Search the material for the word "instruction" and copy every line in which it occurs.

*-*-*

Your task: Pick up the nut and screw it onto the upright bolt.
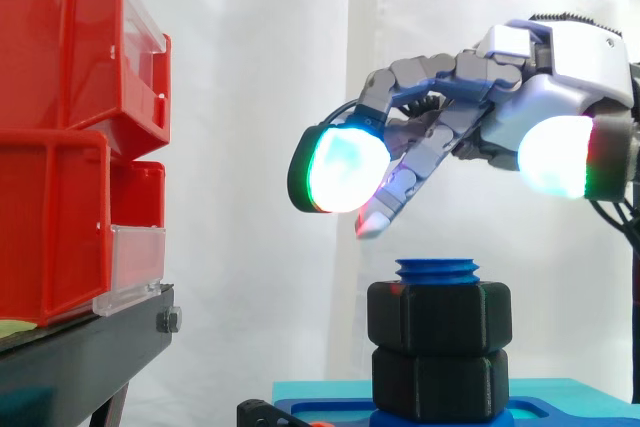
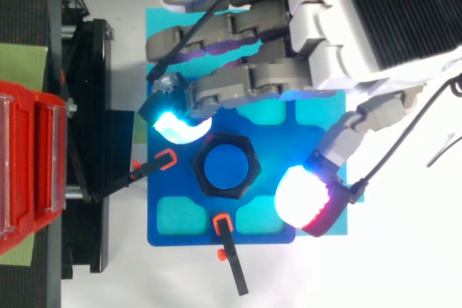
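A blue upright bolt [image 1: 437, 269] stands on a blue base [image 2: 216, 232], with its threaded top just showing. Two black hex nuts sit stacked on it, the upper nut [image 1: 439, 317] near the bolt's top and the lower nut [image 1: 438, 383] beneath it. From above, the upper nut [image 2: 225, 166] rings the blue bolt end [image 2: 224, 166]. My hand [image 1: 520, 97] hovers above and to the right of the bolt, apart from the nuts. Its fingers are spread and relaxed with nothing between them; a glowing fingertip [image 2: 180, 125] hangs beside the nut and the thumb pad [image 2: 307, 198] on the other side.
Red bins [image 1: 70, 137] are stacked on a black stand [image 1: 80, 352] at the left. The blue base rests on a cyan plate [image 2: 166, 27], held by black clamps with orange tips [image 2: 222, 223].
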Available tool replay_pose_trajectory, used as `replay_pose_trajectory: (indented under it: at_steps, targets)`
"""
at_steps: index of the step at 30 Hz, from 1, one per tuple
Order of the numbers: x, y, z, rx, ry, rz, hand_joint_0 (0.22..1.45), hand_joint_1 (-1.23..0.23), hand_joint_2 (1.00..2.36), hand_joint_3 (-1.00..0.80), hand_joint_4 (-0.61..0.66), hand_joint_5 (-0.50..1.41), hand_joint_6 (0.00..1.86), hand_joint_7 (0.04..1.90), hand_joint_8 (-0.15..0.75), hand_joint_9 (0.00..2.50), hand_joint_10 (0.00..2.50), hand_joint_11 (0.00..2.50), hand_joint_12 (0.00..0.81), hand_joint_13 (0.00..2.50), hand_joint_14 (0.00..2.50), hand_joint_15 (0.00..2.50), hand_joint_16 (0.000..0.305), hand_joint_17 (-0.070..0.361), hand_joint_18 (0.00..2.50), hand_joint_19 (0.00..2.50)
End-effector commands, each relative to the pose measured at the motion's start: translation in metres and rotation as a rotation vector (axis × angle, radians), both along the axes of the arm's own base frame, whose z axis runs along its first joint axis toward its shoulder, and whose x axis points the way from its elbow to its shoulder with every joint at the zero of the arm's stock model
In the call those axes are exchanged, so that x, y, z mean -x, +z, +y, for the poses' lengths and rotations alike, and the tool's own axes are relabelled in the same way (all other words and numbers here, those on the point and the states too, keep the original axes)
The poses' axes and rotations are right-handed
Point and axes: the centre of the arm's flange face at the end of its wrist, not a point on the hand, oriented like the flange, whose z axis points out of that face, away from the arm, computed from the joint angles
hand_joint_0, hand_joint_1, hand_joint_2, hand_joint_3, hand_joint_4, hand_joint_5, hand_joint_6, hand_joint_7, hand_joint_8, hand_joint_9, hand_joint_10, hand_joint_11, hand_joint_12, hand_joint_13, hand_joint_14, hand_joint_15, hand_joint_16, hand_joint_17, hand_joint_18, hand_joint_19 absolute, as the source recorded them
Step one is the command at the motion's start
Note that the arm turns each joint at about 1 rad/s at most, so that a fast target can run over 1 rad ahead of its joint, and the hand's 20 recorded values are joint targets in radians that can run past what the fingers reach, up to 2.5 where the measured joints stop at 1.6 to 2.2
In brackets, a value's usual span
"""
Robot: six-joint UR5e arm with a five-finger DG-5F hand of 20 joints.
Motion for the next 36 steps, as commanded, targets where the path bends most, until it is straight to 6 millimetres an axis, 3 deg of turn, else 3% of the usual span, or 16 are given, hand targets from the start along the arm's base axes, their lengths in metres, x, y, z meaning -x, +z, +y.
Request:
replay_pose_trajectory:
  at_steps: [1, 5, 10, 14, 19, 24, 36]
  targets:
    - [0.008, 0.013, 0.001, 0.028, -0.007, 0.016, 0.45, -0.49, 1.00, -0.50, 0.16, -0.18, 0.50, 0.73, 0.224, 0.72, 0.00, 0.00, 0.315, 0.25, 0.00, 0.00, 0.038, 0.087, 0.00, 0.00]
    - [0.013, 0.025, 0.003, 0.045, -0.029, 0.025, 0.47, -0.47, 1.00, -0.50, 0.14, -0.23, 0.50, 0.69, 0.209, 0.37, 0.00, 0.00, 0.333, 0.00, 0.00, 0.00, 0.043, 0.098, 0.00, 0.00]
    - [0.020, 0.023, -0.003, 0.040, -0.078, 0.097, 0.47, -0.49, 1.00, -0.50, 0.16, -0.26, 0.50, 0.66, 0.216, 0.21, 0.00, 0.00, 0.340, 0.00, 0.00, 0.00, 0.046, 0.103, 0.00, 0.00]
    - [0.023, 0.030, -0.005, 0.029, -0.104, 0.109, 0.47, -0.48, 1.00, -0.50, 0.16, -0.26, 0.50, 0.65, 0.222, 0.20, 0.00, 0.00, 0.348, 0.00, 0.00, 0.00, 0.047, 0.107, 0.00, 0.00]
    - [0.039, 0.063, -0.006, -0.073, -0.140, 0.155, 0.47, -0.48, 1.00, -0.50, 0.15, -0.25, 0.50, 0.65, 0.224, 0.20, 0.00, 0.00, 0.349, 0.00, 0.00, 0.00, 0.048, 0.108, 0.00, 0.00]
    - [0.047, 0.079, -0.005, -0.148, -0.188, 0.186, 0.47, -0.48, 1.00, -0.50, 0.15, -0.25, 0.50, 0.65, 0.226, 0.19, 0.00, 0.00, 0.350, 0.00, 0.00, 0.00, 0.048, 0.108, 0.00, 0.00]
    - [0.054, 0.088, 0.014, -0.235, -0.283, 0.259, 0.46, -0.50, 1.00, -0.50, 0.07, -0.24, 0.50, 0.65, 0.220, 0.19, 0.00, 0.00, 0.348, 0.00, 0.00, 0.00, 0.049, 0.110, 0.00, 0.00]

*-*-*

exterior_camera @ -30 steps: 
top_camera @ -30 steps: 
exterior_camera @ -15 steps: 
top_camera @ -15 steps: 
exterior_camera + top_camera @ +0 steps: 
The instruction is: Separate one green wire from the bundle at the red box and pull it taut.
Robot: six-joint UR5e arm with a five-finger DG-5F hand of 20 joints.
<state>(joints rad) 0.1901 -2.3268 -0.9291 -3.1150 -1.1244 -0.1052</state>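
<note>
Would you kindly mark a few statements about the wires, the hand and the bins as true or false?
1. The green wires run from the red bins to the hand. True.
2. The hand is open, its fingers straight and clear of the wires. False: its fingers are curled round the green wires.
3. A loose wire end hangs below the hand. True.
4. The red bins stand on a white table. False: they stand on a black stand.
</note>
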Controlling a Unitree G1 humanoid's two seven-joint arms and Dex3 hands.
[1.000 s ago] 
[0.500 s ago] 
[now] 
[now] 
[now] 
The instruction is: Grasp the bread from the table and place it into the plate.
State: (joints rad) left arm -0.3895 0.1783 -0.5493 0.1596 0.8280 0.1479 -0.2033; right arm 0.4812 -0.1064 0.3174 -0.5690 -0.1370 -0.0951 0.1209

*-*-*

Result for this exercise:
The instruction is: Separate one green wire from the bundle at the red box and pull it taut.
The instruction is: Grasp the bread from the table and place it into the plate.

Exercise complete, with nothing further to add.